__Information given__.
▶

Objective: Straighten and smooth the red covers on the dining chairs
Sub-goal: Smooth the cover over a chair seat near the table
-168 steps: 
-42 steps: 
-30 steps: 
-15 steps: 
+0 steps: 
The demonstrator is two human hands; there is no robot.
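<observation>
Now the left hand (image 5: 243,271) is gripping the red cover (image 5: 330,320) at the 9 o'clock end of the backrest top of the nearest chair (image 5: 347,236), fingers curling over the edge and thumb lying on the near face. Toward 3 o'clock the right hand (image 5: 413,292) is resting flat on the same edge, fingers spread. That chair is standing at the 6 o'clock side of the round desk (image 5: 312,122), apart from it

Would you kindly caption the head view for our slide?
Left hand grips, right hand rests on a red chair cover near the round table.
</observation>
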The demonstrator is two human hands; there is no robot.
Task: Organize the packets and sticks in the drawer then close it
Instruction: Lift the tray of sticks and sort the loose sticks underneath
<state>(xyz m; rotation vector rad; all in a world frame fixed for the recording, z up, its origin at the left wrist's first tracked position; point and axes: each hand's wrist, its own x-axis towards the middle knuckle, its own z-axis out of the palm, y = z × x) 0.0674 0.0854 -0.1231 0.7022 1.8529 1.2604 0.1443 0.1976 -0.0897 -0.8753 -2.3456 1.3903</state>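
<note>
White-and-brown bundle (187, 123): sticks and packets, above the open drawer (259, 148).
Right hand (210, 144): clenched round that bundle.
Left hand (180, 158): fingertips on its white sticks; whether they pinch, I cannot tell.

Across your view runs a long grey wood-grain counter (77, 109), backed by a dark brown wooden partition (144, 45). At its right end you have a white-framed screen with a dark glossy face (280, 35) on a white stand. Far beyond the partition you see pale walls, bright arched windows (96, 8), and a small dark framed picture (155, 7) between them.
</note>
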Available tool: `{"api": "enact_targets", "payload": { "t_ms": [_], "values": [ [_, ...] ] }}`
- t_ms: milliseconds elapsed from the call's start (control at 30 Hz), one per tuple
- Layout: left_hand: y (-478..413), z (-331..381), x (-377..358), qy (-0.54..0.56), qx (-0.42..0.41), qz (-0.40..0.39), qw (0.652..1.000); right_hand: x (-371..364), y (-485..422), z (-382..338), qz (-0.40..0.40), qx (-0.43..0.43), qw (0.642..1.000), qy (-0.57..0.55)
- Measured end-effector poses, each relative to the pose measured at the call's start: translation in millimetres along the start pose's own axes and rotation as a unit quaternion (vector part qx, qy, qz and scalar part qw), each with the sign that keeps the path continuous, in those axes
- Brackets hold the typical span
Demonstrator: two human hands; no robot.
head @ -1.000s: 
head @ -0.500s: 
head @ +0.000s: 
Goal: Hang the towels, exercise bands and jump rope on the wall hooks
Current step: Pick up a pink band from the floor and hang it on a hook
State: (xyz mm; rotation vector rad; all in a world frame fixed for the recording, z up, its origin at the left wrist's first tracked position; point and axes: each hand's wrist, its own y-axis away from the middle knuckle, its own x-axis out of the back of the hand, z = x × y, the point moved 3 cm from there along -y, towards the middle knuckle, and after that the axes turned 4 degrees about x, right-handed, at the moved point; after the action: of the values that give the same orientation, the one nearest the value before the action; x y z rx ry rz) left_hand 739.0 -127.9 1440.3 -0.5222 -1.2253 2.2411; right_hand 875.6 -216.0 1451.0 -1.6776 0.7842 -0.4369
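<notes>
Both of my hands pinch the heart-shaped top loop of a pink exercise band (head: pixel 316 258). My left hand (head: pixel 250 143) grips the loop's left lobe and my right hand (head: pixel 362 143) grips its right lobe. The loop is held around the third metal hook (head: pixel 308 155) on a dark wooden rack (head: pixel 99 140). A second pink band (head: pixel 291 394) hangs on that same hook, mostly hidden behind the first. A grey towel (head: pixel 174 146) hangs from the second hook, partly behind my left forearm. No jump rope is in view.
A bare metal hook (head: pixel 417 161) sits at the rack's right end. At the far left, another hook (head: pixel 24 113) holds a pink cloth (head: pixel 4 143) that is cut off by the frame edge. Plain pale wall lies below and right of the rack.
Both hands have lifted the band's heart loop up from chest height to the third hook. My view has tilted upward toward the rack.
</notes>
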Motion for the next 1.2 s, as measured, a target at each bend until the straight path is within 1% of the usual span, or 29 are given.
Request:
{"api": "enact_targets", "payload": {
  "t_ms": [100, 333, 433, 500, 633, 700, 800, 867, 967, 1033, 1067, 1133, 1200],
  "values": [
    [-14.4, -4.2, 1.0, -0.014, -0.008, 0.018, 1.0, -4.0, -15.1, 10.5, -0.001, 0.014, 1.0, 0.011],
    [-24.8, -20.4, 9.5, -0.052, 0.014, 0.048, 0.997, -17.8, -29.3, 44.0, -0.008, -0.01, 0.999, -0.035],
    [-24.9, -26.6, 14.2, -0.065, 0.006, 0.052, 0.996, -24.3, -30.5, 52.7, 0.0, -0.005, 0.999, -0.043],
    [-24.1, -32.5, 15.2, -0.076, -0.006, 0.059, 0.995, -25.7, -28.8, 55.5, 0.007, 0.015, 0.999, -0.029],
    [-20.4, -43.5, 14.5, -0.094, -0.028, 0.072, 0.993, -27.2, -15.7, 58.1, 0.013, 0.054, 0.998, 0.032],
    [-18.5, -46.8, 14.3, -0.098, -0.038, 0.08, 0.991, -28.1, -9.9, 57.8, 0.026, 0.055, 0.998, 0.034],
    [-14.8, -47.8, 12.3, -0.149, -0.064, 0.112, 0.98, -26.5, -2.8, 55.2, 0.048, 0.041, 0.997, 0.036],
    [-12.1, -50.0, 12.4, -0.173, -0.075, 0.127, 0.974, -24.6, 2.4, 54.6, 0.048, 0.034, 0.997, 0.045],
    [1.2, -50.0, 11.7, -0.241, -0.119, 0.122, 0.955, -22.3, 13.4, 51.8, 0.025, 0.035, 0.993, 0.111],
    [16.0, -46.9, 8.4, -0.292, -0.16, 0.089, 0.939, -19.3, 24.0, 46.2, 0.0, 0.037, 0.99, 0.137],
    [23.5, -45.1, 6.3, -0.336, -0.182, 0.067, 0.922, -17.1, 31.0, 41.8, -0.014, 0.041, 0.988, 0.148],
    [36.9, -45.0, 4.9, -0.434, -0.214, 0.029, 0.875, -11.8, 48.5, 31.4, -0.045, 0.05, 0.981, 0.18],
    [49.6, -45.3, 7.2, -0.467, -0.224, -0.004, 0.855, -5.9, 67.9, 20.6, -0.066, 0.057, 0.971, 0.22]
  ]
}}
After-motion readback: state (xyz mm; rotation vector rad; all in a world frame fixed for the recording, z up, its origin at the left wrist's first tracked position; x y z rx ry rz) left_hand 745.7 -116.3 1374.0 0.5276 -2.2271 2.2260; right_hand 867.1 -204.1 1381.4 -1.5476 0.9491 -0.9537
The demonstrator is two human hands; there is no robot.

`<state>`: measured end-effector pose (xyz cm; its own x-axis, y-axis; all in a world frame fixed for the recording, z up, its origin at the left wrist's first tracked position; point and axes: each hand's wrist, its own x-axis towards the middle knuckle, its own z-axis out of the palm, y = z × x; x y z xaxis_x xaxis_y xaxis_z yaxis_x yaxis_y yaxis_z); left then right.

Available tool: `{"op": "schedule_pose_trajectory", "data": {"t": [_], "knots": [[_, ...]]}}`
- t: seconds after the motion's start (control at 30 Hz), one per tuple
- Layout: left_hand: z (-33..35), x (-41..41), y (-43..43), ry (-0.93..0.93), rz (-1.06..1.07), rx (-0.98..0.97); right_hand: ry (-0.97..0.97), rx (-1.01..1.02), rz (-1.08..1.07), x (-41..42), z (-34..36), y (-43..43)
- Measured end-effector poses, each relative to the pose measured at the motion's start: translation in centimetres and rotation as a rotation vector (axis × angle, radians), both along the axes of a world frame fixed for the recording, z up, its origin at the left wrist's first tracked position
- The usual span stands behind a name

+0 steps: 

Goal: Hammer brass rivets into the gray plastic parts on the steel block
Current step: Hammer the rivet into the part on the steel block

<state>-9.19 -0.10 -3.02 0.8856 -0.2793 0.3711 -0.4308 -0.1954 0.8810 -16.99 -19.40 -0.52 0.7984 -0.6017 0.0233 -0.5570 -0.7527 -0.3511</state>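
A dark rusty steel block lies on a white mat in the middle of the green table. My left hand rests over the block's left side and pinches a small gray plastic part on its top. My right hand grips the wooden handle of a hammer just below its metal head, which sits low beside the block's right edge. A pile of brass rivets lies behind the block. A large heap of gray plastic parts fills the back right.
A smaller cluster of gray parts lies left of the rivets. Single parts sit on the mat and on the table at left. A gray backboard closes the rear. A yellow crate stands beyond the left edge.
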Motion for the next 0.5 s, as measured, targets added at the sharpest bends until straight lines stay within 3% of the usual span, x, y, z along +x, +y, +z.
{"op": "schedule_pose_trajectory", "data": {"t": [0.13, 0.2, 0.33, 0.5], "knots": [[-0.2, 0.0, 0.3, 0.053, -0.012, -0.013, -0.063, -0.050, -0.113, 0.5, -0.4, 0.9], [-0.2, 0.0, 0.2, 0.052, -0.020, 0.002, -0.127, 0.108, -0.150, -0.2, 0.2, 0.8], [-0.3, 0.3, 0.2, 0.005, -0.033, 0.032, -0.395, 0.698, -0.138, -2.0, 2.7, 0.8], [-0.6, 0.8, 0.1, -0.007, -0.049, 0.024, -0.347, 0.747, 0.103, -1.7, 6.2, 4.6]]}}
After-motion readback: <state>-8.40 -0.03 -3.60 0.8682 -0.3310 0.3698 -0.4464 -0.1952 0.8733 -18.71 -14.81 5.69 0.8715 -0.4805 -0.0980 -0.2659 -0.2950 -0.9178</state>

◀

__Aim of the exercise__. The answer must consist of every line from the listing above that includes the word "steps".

__Response to this exercise__.
-168 steps: 
-42 steps: 
-30 steps: 
-15 steps: 
+0 steps: 
+0 steps: 

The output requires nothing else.